## EXERCISE:
Your task is to repeat exactly the lines below between the line holding "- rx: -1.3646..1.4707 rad" and the line holding "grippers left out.", inclusive, and only those.

## STORED DATA:
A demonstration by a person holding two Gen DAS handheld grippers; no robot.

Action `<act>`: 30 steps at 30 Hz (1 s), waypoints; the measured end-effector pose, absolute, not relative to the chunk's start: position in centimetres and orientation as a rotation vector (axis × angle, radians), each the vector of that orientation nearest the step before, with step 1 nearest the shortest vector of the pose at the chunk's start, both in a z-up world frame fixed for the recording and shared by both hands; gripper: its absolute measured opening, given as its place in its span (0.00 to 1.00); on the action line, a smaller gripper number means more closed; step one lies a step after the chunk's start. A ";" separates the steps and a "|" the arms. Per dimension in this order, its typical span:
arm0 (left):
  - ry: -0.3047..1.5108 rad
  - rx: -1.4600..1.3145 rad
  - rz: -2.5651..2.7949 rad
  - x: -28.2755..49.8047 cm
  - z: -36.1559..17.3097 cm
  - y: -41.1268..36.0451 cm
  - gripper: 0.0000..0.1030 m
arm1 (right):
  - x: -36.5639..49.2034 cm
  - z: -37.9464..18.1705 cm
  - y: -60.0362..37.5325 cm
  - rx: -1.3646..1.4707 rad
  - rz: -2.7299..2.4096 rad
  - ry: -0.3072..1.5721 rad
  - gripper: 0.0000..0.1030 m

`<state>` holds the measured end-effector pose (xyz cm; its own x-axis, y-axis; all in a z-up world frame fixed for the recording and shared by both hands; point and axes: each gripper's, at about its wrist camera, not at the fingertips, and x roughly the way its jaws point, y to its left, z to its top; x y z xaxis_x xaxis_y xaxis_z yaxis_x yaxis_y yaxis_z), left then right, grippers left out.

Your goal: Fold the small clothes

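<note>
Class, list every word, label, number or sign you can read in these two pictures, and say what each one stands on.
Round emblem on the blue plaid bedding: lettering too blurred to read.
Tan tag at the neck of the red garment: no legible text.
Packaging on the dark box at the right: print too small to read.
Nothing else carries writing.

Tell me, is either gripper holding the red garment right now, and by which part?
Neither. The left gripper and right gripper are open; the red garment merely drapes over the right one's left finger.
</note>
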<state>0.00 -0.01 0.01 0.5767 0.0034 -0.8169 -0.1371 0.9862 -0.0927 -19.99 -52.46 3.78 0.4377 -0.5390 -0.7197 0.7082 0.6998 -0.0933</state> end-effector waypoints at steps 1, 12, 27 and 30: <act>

## TASK RESPONSE:
  - rx: -1.3646..1.4707 rad
  - rz: -2.7299..2.4096 rad
  - ry: -0.3072..1.5721 rad
  - gripper: 0.0000..0.1030 m

`<state>` holds the measured end-effector pose (xyz cm; its own x-axis, y-axis; all in a z-up world frame fixed for the recording and shared by both hands; point and axes: each gripper's, at about its wrist camera, not at the fingertips, and x roughly the way its jaws point, y to its left, z to its top; x y z xaxis_x xaxis_y xaxis_z yaxis_x yaxis_y yaxis_z), left then right, grippers left out.

The work on this exercise is now complete.